Но вот: “Если бы тема звучала как „Ахматова в 1910-е годы”, мы бы без смущения стали вслушиваться в неразборчивый и составленный из мелких „шумиков”, как говорил Маяковский, шум того времени. Но почему же для эпохи 1960-х (эпохи „болезненного замешательства”, как говорили о временах Горация старые историки) мы должны использовать старый инструментарий?” Тот тип описания истории литературы, который мне симпатичнее иных, здесь возникает как тотальный — и даже пугающий — метод. Идея, очевидная до предельности, почему-то вдруг пришла в голову старейшему филологу. И если Александр Жолковский с присущим ему блеском разоблачает “культ ААА”, то Роман Тименчик демонстрирует подлинное поле интеллектуального (подчас стоит взять этот эпитет в кавычки) мира, сопровождавшего и окружавшего позднюю Ахматову. Что такое идея Жолковского — попытка якобы здравости — при учете лишь “вершков” (литературных ли, идеологических ли), но при полном невнимании к “корешкам”.

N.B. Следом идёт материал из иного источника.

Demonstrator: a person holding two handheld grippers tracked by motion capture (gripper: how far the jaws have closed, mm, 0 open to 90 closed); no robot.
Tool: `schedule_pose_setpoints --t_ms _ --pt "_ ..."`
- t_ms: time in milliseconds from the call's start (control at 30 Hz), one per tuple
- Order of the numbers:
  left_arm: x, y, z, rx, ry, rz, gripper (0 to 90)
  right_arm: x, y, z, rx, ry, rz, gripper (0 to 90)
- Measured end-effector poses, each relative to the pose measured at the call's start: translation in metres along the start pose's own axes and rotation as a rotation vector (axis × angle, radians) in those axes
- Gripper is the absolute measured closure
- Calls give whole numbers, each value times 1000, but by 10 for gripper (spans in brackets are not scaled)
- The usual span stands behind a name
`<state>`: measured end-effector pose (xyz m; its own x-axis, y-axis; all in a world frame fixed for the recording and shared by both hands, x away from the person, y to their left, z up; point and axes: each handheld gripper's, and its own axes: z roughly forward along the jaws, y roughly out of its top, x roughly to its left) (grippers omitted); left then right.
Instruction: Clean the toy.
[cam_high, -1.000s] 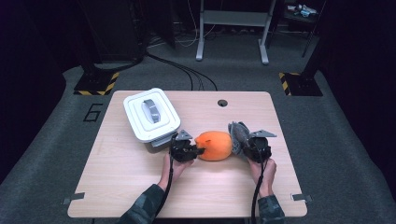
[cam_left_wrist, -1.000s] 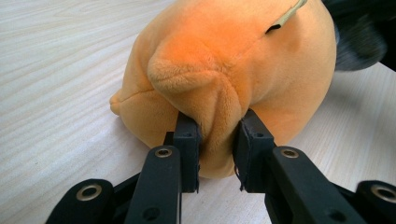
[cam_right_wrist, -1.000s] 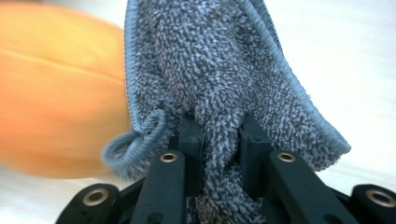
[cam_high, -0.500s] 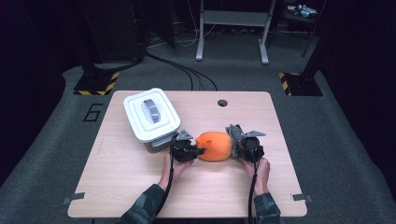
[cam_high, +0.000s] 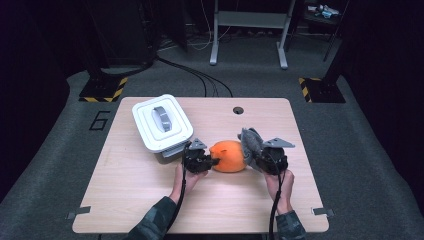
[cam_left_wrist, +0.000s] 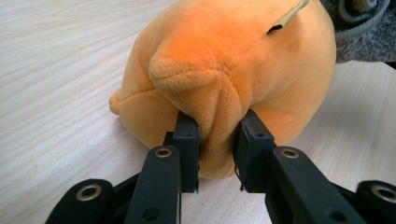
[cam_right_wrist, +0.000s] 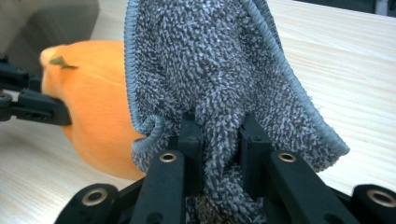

Тименчик написал книгу, важную даже не исторически, но методологически. Основной текст занимает чуть более трети от общего смыслового объема. Остальное — примечания. Филологический шик? — нет. В основном тексте дается канва, в примечаниях — историческое мясо, “шумы”. Более того, не Анна Андреевна, но именно персонажи и производители “шума” — основные персонажи труда Тименчика.
То, к чему литературоведы относятся порой презрительно, то, что составляет мусорную корзину историка литературы, — главный материал книги. Биография самой Ахматовой достаточно изучена, но (тут прав Жолковский) интеллигентское поклонение действительно великому поэту заслоняет социокультурный фон существования этого самого великого поэта. Тименчик бестрепетно уходит в глубь контекста, полагая Ахматову достаточным центром притяжения, чтобы даже самая мелкая пакостная советская фигура могла в ее сиянии оказаться исторически значимой, — и при этом не акцентирует внимание на “величии” (это должно быть очевидно всякому читателю данной книги), но именно на “ничтожестве”.